Repeated pregnant mare serum gonadotropin-mediated oestrous synchronization alters gene expression in the ovaries and reduces reproductive performance in dairy goats.

This study aimed to elucidate the effects of repeated pregnant mare serum gonadotropin (PMSG) treatment for oestrous synchronization (ES) on ovarian gene expression and reproductive parameters in Xinong Saanen dairy goats, the dominant breed of dairy goat in China. The experiment was carried out at the Research Station of Northwest A&F University (NWAFU), China (34°16'N, 108°4'E). Forty-one does were randomly assigned to groups receiving ES treatments thrice every fortnight (3-PMSG group; n = 19), or ES treatment only once simultaneously with the third ES treatment in the 3-PMSG group (1-PMSG group; n = 22) during middle of the breeding season from late July (14 hr light) until late September (12 hr light).
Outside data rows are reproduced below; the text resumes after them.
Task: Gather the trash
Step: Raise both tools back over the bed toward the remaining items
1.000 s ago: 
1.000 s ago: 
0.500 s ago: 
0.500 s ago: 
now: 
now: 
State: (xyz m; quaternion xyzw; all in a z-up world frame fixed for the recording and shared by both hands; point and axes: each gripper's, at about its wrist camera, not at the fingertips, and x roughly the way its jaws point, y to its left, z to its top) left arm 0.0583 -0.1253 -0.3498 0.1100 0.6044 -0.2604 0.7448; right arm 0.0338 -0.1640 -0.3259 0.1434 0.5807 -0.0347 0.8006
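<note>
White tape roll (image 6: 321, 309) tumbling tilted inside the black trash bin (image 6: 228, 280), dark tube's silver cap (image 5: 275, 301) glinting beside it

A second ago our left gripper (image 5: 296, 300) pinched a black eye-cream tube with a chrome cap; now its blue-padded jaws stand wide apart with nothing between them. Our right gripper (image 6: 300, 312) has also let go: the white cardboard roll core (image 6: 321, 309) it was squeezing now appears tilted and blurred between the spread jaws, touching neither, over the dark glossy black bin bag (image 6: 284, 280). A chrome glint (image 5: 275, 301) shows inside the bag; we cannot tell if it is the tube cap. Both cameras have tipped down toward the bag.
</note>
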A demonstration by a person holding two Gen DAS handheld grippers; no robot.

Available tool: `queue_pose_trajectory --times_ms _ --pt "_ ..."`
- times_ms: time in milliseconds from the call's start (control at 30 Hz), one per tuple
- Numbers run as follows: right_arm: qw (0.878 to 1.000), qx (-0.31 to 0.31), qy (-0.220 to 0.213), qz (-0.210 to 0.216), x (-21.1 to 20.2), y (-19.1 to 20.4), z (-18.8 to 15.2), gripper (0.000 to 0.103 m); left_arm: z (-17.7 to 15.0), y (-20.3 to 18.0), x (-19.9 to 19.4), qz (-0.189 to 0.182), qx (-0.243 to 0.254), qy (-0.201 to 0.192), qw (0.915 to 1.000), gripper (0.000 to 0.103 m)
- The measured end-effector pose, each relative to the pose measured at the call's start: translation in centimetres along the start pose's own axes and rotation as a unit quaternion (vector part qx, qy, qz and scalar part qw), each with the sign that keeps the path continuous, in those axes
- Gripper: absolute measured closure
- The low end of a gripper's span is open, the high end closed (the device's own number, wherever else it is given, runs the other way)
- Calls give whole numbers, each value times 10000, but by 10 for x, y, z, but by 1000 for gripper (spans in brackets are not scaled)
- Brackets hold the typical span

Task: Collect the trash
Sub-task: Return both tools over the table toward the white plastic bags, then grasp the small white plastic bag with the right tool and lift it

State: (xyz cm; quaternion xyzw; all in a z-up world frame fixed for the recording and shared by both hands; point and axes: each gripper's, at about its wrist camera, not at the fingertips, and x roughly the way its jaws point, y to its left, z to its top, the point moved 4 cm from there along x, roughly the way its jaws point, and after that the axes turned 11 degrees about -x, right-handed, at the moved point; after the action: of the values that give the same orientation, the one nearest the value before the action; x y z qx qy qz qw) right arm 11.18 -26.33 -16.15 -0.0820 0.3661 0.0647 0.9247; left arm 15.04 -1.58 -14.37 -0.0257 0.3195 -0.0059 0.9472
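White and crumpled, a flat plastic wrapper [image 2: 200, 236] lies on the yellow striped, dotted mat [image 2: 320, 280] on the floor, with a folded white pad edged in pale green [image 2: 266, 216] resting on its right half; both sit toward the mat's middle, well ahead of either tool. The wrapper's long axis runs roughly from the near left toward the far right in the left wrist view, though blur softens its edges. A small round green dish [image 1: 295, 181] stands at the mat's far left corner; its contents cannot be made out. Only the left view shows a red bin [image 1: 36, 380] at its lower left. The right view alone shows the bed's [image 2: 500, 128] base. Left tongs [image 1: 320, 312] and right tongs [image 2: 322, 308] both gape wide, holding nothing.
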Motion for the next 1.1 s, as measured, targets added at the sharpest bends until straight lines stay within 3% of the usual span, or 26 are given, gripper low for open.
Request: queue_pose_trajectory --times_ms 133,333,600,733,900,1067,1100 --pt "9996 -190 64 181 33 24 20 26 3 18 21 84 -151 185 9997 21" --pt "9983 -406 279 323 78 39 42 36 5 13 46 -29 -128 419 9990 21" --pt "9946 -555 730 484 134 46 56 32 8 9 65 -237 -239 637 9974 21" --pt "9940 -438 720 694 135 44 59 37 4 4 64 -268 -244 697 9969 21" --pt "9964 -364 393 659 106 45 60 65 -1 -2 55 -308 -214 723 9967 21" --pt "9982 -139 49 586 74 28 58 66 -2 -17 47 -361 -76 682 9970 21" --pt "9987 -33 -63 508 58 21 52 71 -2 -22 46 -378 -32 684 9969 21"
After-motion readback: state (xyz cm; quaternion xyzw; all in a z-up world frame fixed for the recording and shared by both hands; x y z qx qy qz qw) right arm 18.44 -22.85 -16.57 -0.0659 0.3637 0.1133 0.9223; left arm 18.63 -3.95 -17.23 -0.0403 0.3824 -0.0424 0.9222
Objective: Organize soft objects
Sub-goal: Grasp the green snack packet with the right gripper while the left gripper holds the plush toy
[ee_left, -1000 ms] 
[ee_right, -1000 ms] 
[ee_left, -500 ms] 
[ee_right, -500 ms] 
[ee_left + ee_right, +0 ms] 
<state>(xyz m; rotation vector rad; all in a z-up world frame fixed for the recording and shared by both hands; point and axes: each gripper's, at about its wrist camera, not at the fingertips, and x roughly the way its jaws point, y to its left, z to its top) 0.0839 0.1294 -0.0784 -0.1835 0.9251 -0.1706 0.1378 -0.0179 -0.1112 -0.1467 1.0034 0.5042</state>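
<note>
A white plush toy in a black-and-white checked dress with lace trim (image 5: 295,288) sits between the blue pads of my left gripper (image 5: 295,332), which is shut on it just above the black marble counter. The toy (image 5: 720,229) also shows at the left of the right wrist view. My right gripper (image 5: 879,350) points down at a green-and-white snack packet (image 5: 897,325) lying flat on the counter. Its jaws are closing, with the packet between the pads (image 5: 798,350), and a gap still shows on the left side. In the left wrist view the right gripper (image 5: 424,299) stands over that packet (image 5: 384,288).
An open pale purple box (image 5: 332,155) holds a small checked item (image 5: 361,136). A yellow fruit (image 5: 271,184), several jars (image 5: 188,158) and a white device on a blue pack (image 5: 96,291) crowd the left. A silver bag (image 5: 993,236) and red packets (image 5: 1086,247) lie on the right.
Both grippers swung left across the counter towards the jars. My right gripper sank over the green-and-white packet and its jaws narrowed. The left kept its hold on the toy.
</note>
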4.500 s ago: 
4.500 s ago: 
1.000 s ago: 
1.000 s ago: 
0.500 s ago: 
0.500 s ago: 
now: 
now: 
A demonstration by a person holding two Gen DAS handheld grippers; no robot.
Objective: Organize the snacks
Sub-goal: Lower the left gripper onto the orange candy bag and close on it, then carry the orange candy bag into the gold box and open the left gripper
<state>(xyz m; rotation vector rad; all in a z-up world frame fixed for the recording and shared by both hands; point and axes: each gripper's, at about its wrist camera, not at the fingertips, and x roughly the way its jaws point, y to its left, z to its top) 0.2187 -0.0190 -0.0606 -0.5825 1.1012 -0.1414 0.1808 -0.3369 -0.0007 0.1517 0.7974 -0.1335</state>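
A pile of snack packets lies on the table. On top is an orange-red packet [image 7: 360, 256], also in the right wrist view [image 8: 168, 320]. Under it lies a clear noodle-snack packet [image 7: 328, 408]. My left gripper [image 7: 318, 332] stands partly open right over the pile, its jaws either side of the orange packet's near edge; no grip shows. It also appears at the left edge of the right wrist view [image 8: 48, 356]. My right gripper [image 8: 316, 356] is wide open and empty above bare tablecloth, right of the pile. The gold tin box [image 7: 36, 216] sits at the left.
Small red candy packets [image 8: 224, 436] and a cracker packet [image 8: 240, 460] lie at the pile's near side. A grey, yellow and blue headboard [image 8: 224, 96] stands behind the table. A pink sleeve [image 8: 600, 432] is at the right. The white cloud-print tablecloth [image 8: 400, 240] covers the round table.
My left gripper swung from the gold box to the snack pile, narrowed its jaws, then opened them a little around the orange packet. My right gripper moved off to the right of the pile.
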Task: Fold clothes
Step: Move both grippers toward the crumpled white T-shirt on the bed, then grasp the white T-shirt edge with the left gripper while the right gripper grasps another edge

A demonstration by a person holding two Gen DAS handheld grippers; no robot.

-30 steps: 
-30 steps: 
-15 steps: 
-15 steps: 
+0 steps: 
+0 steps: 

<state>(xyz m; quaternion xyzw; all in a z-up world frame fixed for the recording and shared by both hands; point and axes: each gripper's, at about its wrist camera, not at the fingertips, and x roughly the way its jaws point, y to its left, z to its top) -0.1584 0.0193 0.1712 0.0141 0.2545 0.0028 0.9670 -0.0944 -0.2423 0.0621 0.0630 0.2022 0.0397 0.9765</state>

ES treatment was performed via intravaginal insertion of a controlled internal drug release (CIDR) device impregnated with 300 mg progesterone (P4), followed by 300 IU PMSG injections 48 hr before CIDR withdrawal. Oestrus was monitored using vasectomized bucks. Ovaries of three goats in oestrus from both groups were harvested for morphological examination and RNA sequencing (RNA-Seq). Then, all the oestrous goats in the 1-PMSG (n = 21) and 3-PMSG (n = 11) groups were artificially inseminated twice. The 3-PMSG group showed reduced oestrous rate (57.89%), pregnancy rate (31.58%) and litter size (1.17) compared, respectively, with 95.45%, 68.18% and 1.67 for 1-PMSG group (p < 0.05). However, no differences were found in the ovarian morphology between the 1-PMSG and 3-PMSG groups (p > 0.05). RNA-Seq revealed 114 differentially expressed genes (DEGs) in the ovaries of the 3-PMSG group, among which GCG, FSTL3, TET3 and AQP3 were deemed novel and promising candidate genes for regulating fertility. The present study indicates that the three-time PMSG treatment dysregulated several ovarian genes, thereby reducing reproductive performance.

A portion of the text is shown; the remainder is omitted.